Ever wonder why Canadian companies are hiring foreign workers? And how do they do this?

Well, it’s pretty simple, Canada has a low unemployment rate and is facing quite a high number of job vacancies. What does this mean? Well, this means that there are more job openings than there are qualified workers to do them.

To break it down better, Canadian statistics state that for every 100 positions in December, Canadian companies are seeking to employ an average of 5.2. workers, up from 3 in the fourth quarter of the year 2019. While the number of vacancies increased, the unemployment rate decreased. In December 2021 it was at its lowest at 5.4%, this was the lowest it had ever been since December 2019 when it was at a low 5.2%

So, due to this ratio of job vacancies to the unemployment rate, Canadian companies are hiring hundreds of thousands of foreign workers per annum. They do this through various work permit pathways. These numbers don’t seem to be decreasing either, since 2015 they have been increasing.

There are various sectors with staggering numbers of job vacancies and not enough Canadian citizens to do them, so recruiting foreign workers is just one way for Canadian employers to fill these job positions within their companies.

There are procedures to be followed when hiring a foreign employee. The worker needs a work permit for them to legally work in Canada. In some cases, a labor market impact assessment [LMIA] or a labor market test has to be done on the foreign national for them to be hired by the Canadian company. This test is done by the employer. However, most work permits that are given out in a year are LMIA exempt.

If you want to learn more about the difference between the two biggest categories of work permit programs, and how employers can use them to hire foreign workers, then read on!

What is the work permit programs?

So, there are two major work permit programs namely the temporary foreign worker program [TFWP] and the international mobility program [IHP]. The major difference between these two is that the TFWP requires the employer to get an LMIA whereas the IMP on the other hand is LMIA-exempt.

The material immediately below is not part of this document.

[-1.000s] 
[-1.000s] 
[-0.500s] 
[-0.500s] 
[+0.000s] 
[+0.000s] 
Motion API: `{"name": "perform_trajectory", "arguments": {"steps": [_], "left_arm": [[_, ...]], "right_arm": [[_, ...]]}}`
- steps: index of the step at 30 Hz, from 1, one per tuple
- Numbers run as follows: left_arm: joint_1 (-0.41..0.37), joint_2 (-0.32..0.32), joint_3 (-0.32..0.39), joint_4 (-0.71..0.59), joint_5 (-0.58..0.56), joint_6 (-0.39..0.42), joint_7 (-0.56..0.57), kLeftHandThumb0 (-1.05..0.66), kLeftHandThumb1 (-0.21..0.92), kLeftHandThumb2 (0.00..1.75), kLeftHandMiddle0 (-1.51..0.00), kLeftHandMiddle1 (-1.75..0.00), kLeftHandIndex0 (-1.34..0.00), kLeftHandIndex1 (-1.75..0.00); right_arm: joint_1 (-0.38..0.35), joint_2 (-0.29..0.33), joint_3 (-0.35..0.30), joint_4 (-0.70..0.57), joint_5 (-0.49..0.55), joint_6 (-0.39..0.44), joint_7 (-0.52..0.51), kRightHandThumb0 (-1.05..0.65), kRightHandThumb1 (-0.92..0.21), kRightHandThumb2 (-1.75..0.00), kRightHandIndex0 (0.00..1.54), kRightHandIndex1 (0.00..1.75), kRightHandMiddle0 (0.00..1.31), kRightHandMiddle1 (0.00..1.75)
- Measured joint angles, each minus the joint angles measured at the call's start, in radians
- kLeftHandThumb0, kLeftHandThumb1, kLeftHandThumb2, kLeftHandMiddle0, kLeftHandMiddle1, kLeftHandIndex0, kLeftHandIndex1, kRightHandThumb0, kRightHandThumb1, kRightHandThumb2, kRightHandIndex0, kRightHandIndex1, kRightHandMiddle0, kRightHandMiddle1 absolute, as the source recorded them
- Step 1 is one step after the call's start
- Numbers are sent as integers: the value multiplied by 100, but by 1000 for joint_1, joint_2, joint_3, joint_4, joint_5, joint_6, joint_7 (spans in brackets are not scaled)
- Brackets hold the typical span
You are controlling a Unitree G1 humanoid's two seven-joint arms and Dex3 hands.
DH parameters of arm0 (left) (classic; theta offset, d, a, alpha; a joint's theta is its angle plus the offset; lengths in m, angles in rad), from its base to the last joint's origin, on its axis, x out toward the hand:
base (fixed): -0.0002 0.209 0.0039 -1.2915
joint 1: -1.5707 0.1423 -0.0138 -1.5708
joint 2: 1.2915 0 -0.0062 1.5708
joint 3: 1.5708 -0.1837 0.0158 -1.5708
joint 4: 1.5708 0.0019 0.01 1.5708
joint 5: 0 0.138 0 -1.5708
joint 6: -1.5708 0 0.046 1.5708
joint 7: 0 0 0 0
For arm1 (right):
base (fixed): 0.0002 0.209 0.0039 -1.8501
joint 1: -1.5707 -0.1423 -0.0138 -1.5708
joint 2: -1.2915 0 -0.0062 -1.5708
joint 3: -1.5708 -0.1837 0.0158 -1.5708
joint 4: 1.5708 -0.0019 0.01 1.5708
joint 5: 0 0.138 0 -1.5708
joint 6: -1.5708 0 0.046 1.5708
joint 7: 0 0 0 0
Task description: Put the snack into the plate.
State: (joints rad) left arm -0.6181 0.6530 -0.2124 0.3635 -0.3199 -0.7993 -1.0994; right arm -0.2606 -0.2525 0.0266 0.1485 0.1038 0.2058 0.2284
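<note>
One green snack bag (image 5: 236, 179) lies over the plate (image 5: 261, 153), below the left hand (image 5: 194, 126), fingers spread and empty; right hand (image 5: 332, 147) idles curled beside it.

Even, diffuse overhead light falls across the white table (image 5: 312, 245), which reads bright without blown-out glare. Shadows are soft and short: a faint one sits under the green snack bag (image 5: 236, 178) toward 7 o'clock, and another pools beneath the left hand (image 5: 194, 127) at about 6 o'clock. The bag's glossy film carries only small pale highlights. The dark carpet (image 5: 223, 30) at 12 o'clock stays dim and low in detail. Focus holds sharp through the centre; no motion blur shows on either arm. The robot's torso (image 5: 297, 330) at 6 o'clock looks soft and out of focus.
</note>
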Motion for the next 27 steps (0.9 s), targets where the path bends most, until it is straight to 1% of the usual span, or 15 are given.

The TFWP deals with labor shortages in Canada. The Canadian employers have to complete the LMIA process as this will prove to employment and social development Canada [ESDC] that the reason for hiring a foreign national is due to the lack or absence of suitable workers.

The purpose of ESDC is to then assess the LMIA submitted by the Canadian employer To confirm that the hiring of the foreign worker will have no negative impact on the Canadian labor market. Once the employer receives a positive or neutral LMIA, they can then proceed to give a copy to the foreign worker so that they can submit it to immigration, refugees, and citizenship Canada [IRCC] alongside their work permit application is approved they can start working.

The IMP on the hand supports Canada’s broad, social, cultural, and economic objectives, so there is no need for a labor market test. Many IMP work permits are a result of Canada’s free trade agreements. For example, the Canada-united states-Mexico agreement [CUSMA] is a prominent free trade agreement that allows U.S. and Mexican Citizens to work in Canada without an LMIA. Foreign youth can work in Canada under the IMP because of the youth mobility agreements between Canada and other nations.